If the verdict does not go in favor of Tekna, we expect shares to see a meaningful sell off as there is material risk that the Company’s production and sales of titanium powder may be restricted in the near term. Materials accounted for ~62% of total sales in 2023, and we assume titanium sales accounted for at least 50% of those sales. In addition, the Company’s low cash position ($10M as of 1Q24) becomes increasingly concerning if this dispute is not won. Per Tekna’s 2022 Prospectus, the Company may incur costs related to the payment of historic royalty for titanium powder sold under the disputed patent.

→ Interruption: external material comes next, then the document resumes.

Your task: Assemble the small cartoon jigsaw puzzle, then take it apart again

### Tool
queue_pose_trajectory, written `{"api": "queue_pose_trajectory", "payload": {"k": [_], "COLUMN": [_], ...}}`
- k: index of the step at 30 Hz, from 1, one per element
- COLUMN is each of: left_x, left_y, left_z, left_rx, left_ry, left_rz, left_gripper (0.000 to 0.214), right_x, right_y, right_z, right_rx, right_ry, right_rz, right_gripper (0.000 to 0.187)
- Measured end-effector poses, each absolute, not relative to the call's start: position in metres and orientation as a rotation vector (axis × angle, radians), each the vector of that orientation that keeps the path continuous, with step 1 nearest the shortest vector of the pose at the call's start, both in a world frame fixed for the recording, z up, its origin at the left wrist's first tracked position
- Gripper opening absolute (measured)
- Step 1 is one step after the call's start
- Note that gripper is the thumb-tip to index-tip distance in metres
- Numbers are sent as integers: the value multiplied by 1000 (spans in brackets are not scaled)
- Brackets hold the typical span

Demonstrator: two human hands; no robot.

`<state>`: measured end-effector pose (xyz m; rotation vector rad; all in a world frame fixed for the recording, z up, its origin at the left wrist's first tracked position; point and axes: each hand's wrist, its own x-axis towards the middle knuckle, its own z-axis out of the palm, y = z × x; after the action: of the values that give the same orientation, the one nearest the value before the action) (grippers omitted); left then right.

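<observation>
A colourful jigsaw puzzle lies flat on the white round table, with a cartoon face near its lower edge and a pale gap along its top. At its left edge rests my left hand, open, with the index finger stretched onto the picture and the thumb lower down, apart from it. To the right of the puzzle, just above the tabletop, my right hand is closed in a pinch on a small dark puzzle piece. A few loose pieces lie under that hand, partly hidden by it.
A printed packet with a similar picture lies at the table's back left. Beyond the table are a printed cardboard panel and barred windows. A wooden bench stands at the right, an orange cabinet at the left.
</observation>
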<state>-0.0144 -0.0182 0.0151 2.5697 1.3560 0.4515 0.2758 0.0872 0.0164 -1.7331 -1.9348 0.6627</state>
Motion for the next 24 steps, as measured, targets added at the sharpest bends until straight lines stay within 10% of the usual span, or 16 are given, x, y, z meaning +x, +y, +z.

We are not attorneys, and admit patent infringement cases are challenging. We estimate the verdict has a 50/50 chance of going in Tekna’s favor. That said, given Tekna has had 18+ months since the court case concluded, we believe the Company has implemented workarounds to limit longer term disruptions if they lose the verdict. We are willing to remain shareholders given the traction Tekna has had over the last 18 months with aerospace and new consumer electronic customers. We specifically remain upbeat on the consumer electronics opportunity, and view Tekna as an indirect AI play as we highlight in our note here. Tekna laid out upbeat longer term financial targets on their 1Q24 earnings call, which were in-line with our estimates heading into earnings. If Tekna executes on 70% of their long-term revenue target, we believe it can translate into material upside for shareholders.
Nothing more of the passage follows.